The shapes that mathematical theories acquire while finding
their ways to mainstream mathematical curriculums depend on
accidental circumstances. This costs losses of many bright opportunities.
For example, speaking on differentiable manifolds, one usually
pretends that they have no legitimate singular siblings. This
causes lots of inconveniences. Another example: finite topological
spaces are not familiar to most of mathematicians. Topology
appears to feel ashamed of its finite objects, despite of their
beauty and usability. These and other examples will be considered.
Oct. 26, 2006
|Grigory Mikhalkin, University of Toronto
Amoebae, algae and log-fronts
This talk can be viewed as a continuation of the talk "Amoebaa,
algae, shifts and phases" at 12:10 at the Graduate Student
Seminar. In this second part we'll continue the study of amoebae
and algae. As an example of their applications we'll look at
the geometry of the so-called log-fronts (that appear as frozen
boundaries in statistical physics).
Oct. 12, 2006
Assymtotic cones of semi-simple groups and De Concini-Procesi
First we recall the two approaches to toric varieties.
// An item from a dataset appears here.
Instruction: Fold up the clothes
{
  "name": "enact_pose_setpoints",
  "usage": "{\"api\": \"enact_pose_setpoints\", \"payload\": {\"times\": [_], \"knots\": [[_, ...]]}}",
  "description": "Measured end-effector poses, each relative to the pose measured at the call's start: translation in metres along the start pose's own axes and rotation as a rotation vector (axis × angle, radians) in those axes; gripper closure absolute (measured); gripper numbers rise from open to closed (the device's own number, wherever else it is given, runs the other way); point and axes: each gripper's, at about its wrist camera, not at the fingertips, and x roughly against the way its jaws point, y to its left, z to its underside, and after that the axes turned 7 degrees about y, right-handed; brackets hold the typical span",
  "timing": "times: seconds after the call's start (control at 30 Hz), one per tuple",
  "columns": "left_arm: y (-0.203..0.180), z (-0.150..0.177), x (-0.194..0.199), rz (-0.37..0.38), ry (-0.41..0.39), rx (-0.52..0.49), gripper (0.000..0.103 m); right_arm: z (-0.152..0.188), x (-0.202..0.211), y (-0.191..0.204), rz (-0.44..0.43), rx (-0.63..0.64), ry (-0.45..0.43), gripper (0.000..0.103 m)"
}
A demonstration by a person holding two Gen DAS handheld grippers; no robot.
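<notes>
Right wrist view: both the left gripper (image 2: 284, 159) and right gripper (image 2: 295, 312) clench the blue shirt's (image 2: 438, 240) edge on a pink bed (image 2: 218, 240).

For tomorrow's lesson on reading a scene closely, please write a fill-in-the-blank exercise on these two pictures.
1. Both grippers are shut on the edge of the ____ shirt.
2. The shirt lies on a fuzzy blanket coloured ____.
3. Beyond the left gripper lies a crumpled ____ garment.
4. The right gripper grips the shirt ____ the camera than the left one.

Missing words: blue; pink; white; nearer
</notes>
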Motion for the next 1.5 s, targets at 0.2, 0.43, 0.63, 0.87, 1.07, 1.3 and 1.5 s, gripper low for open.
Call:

From
one point of view a toric variety is an equivariant compactification
of a complex torus (this is the point of view due to e.g. Khovansky).
From another one a toric variety is a geometric quotient for
an action of a torus on an affine space, thus it is a generalization
of the complex projective space (this point of view is due to
e.g. Cox). Next we describe the De Concini-Procesi compactification
of a semi-simple group G. There are two approaches to this as
well. From one point of view the compactification is just a
nice G x G - equivariant projective variety with open orbit
isomorphic to G. From the second point of view the De Concini-Procesi
compactification is the geometric quotient of a certain affine
cone called the assymptotic cone of a certain extension of G
by the action of a complex torus.
Oct. 28, 2006
|A. Braverman (Brown),
From the Hitchin fibration to the geometric Langlands correcposndence
The talk will consist of two parts. First, I will explain some
geometry of the Hiching integrable system (a.k.a. Hitchin fibration).
Next I will try to explain in what sense one would like to quantize
this integrable system; such a quantization is closely related
to the so called geometric Langlands conjecture.